Outros fatores que contribuiriam para o apoio popular a uma invasão do Iraque seriam "um preconceito em relação a árabes e muçulmanos traduzido no sentimento de que "a única língua que eles entendem é a força'" e o fato de que, ao contrário do caso dos sandinistas na Nicarágua ou da Frente de Libertação Nacional do Vietnã, que tinham algum apoio condicional de parte da esquerda, "não há absolutamente nenhum apoio ao regime de Saddam, que, todos concordam, é um dos mais brutais e totalitários do mundo".
De acordo com ele, também as campanhas militares recentes dos EUA -como as da Guerra do Golfo (1991), de Kosovo (1999) e do Afeganistão (2001)- "foram em grande parte campanhas aéreas, percebidas como grandes vitórias e que resultaram em relativamente poucas baixas do lado americano". Mas ele afirma que, se analistas mostrarem à população que há razões para crer que essa ofensiva será diferente, os americanos considerarão um ataque com mais cautela.
O especialista em política externa americana em relação ao Oriente Médio John Quigley, professor de ciência política e direito internacional da Universidade de Ohio, concorda em que o apoio da população a um ataque unilateral ao Iraque é "frágil".
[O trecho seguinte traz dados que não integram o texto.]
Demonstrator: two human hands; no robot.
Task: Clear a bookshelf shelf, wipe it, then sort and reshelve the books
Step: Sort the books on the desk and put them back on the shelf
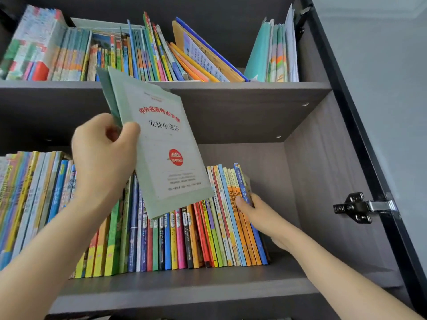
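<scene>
While the left hand [101, 153] was raised before the bookcase, its thumb lay on the front cover of a thin green booklet [161, 144] and its fingers were curled round the booklet's left edge, grasping it. The booklet was tilted, its top leaning left, with red and black printed characters and a red round emblem facing the camera. The edge of a second, darker green cover [108, 98] showed just behind it. The booklet was held in the air in front of the row of books [184, 239], which stood spine-out on the lower shelf [184, 289] and leaned slightly leftward at its right end. The right hand [261, 215] met that end of the row. Its thumb rested on the spines beside a blue-spined book [245, 195], and its fingers lay against the outer face of the last volume. Whether they clasped it could not be told. To the right of the row, the shelf was bare up to the side panel [323, 181]. On the upper shelf [231, 88] stood more books [138, 54], several slanting, with teal folders [272, 54] well apart at the right. A metal hinge [360, 207] was fixed on the cabinet's black front edge.
</scene>
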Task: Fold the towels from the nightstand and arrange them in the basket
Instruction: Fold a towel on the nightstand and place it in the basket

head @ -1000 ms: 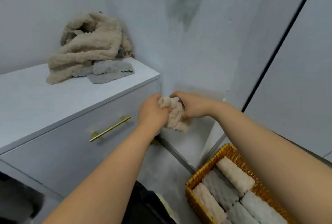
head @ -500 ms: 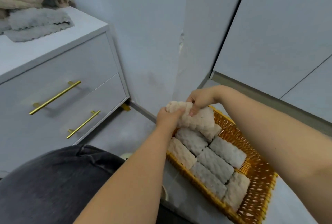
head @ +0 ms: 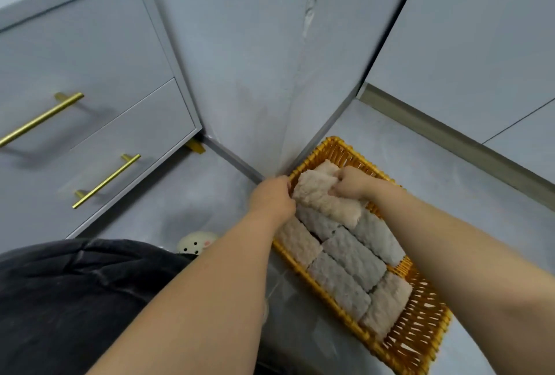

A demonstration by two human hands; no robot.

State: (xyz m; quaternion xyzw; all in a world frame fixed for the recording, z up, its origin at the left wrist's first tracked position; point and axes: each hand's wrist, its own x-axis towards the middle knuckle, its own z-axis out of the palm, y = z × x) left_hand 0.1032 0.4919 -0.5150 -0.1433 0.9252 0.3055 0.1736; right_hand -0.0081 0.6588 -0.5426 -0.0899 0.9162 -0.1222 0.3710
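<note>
Both hands are at the far end of the wicker basket (head: 420, 325), which sits on the floor (head: 426, 173) in the corner, far rim just beside the wall. They hold a folded beige towel (head: 318, 199) btwn them, lying across the basket's far end & overlapping the nearest rolls. Can't tell if it rests on them or hangs just above.

Left grip (head: 271, 197): back of hand up, fingers curled round the towel's left end; fingertips hidden. Right grip (head: 350, 184): knuckles bent, fingers dug into the towel's top right, closed on the cloth.

Nearer in the basket, folded towels (head: 351, 257) lie packed side by side, grey & beige, touching.

Left: nightstand (head: 99, 53) w/ 2 drawers, each w/ a gold bar handle (head: 106, 181). Dark trouser knee (head: 69, 299) at lower left; small cream round thing (head: 196, 242) w/ dark dots on the floor beside it.
</note>
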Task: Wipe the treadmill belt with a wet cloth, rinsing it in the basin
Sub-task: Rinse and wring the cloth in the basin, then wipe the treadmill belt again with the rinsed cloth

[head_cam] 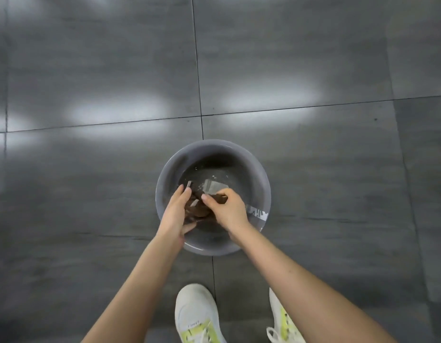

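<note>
A round grey basin (165,169) with water in it stands on the floor in front of me. Inside it lies a brown cloth (198,210), bunched up between my two hands. My left hand (176,212) reaches in from the left with its fingers along the cloth's side and its thumb below. My right hand (226,209) grips the cloth from the right with curled fingers. Much of the cloth is hidden by the hands. The treadmill is not in view.
The floor is dark grey tile (90,194) with bright light reflections. My two white shoes (197,315) with yellow-green accents stand just behind the basin. A white label (257,214) sits on the basin's inner right wall.
</note>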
"Para a maioria dos americanos, se democratas e republicanos concordam sobre um assunto, não há nenhuma outra opinião possível", afirmou Quigley. "Agora que os democratas estão retirando seu apoio, muitos vão pensar com mais cuidado".
Como Zunes, ele menciona reportagens recentes dos jornais "The New York Times" e "The Washington Post" nas quais altos funcionários do Pentágono, não identificados, expressam reservas a um ataque ao Iraque.
"Eles têm uma idéia mais precisa do que seria necessário, e não consideram viável atacar o Iraque da forma pela qual Bush propôs", disse. "Se um debate for gerado pela mudança de posição dos democratas, a população pode começar a se concentrar mais claramente nos fatos que fazem com que membros do Pentágono se oponham a um ataque."
Mas, diferentemente de Zunes, Quigley não crê que o governo tenha conseguido convencer a população de que o Iraque representa uma ameaça aos EUA. "A maioria das pessoas não acredita realmente que o atual governo do Iraque imponha um perigo significativo aos EUA. Consequentemente, se parecer que os custos de derrubar o governo do Iraque serão altos, a maioria vai se opor."
Matthew Crenson, professor de ciência política da Universidade Johns Hopkins (Baltimore), aponta outro fator que pode estremecer o apoio dos americanos a Bush: a falta de aval da ONU, de aliados ou do Congresso. "A maioria apóia uma guerra a Saddam. Mas, dentro desse apoio amplo a uma guerra, o apoio ao presidente Bush é forrado de dúvidas. A maioria dos americanos, por exemplo, preferiria ir a guerra com vários aliados e o aval explícito da ONU."
De fato, de acordo com uma pesquisa recente do instituto Gallup, 57% dos americanos apóiam o envio de tropas ao Iraque, mas a proporção subiria para 60% se o Congresso desse seu aval à ofensiva e para 79% se a ONU o fizesse.
Segundo Crenson, Bush já moderou sua posição por causa da opinião pública. "Sua ida à ONU e seu pedido por uma resolução do Conselho de Segurança são mudanças em relação a sua posição original, que era a de que, conforme ele e membros de seu governo sugeriram, eles ignorariam não só a ONU como o Congresso."